Try reading the "Little House" books to an eager listener and then realizing that you’re going to need to explain the scene in which little Laura begs her Papa to give her a Native American child. Or “A Wrinkle in Time” as you are confronted by an earnest child who wants to know why Meg keeps calling herself “stupid” and why the school principal is so unkind.
Who knew bedtime could be so fraught?
No less fraught is the time we spend encountering the biblical story.
Noah’s ark. David and Goliath. Genocide, rape, and exploitation committed by our ancestors in the faith.
These are troubling stories, heart wrenching stories, powerful stories. These are stories without easy answers that confront us with hard questions about who we are and about the faith we have inherited. And, so we engage with the text from a position of curiosity and confrontation.

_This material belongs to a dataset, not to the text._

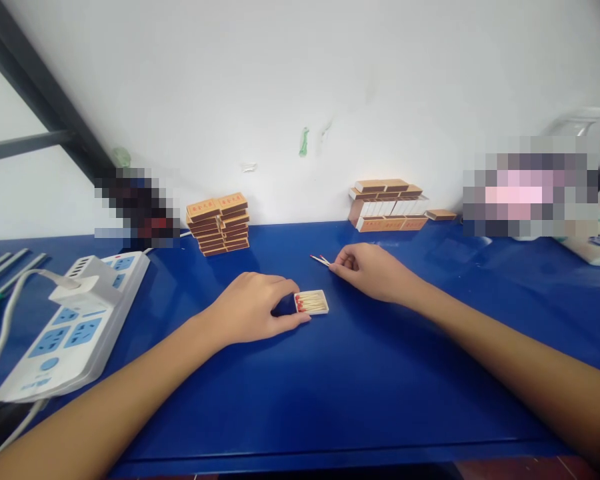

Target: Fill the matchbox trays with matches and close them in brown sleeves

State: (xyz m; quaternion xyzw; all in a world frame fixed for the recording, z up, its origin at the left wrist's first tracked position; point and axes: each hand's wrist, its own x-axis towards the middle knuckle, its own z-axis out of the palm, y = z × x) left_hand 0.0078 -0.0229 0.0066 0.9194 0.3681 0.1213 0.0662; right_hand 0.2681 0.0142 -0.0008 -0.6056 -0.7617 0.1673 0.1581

What does THIS tell us about the grace of God? What does THIS tell us about who we are, where we have fallen short, and who we are called to be?
Who we are called to be…because when we engage whole heartedly with the scripture we are learning as much about ourselves as we are about the text. We are learning about our priorities, our prejudices, our biases. We are learning about our own capacity for forgiveness and our capacity for love. We are learning about how our own truth, our own reason and experience, impact our understanding of the Word of God.
And, these are valuable—truly priceless—lessons.
And, this is my point of departure for encountering the Gospel we have heard today.
On a Sunday I have, half-jokingly, referred to as “Jesus being a jerk” Sunday.
A Sunday upon which we see the unflattering side of the full humanity of Jesus.
When, confronted by a desperate parent, he refuses to help her and the child for whom she is advocating. Refuses on the basis of her race and creed. Refuses because SHE is not the one he came for.
This is not a flattering portrait of the man we call our Lord and Savior.
So, why is it here? Why did this story become part of the cannon of scripture? What about this story demanded to be told to generation upon generation—told, at the hearth and in the home, in the pages and in the churches.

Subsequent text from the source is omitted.